**Work to complete:**
Copy the full listing exactly.

**Data section:**
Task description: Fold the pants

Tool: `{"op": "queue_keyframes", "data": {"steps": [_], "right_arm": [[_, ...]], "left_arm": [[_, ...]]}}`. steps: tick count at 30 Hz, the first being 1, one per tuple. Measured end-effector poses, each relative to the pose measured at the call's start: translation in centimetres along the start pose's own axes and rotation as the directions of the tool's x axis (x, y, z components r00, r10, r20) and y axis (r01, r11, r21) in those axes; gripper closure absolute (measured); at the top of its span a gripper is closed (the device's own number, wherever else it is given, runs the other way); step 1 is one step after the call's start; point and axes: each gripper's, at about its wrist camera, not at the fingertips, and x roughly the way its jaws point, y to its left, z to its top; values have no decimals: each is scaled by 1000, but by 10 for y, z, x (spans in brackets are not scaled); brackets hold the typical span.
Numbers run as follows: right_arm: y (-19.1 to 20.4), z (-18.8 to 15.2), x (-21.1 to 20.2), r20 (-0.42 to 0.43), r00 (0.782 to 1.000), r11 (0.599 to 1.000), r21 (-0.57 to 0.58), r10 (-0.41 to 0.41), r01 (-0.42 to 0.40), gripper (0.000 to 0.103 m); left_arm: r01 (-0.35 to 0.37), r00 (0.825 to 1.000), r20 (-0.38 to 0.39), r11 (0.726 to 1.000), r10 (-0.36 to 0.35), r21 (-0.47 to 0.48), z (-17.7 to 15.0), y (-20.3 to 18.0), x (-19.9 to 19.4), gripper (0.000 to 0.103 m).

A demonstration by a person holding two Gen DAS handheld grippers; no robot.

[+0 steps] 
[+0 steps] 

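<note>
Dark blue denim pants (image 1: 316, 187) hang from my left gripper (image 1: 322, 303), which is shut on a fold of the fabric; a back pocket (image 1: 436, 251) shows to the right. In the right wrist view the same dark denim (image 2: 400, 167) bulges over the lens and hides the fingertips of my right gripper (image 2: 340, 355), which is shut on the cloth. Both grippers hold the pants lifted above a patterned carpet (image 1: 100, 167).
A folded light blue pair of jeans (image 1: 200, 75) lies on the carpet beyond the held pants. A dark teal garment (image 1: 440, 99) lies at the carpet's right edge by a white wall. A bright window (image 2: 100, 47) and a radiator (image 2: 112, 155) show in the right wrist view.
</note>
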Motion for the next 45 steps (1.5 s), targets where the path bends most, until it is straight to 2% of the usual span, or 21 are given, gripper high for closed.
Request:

**Expected output:**
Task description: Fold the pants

Tool: `{"op": "queue_keyframes", "data": {"steps": [_], "right_arm": [[_, ...]], "left_arm": [[_, ...]]}}`. steps: tick count at 30 Hz, the first being 1, one per tuple. Measured end-effector poses, each relative to the pose measured at the call's start: translation in centimetres along the start pose's own axes and rotation as the directions of the tool's x axis (x, y, z components r00, r10, r20) and y axis (r01, r11, r21) in those axes; gripper closure absolute (measured); at the top of its span a gripper is closed (the device's own number, wherever else it is given, runs the other way); step 1 is one step after the call's start; point and axes: each gripper's, at about its wrist camera, not at the fingertips, and x roughly the way its jaws point, y to its left, z to its top; values have no decimals: each is scaled by 1000, but by 10 for y, z, x (spans in brackets are not scaled); brackets hold the typical span.
Numbers run as follows: right_arm: y (-19.1 to 20.4), z (-18.8 to 15.2), x (-21.1 to 20.2), r20 (-0.42 to 0.43), r00 (0.782 to 1.000), r11 (0.599 to 1.000), r21 (-0.57 to 0.58), r10 (-0.41 to 0.41), r01 (-0.42 to 0.40), gripper (0.000 to 0.103 m); left_arm: r01 (-0.35 to 0.37), r00 (0.825 to 1.000), r20 (-0.38 to 0.39), r11 (0.726 to 1.000), r10 (-0.36 to 0.35), r21 (-0.47 to 0.48), z (-17.7 to 15.0), y (-20.3 to 18.0), x (-19.9 to 19.4), gripper (0.000 to 0.103 m).

A demonstration by a person holding two Gen DAS handheld grippers; no robot.

[+0 steps] 
[+0 steps] 

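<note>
Dark blue denim pants (image 1: 316, 187) hang from my left gripper (image 1: 322, 303), which is shut on a fold of the fabric; a back pocket (image 1: 436, 251) shows to the right. In the right wrist view the same dark denim (image 2: 400, 167) bulges over the lens and hides the fingertips of my right gripper (image 2: 340, 355), which is shut on the cloth. Both grippers hold the pants lifted above a patterned carpet (image 1: 100, 167).
A folded light blue pair of jeans (image 1: 200, 75) lies on the carpet beyond the held pants. A dark teal garment (image 1: 440, 99) lies at the carpet's right edge by a white wall. A bright window (image 2: 100, 47) and a radiator (image 2: 112, 155) show in the right wrist view.
</note>
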Motion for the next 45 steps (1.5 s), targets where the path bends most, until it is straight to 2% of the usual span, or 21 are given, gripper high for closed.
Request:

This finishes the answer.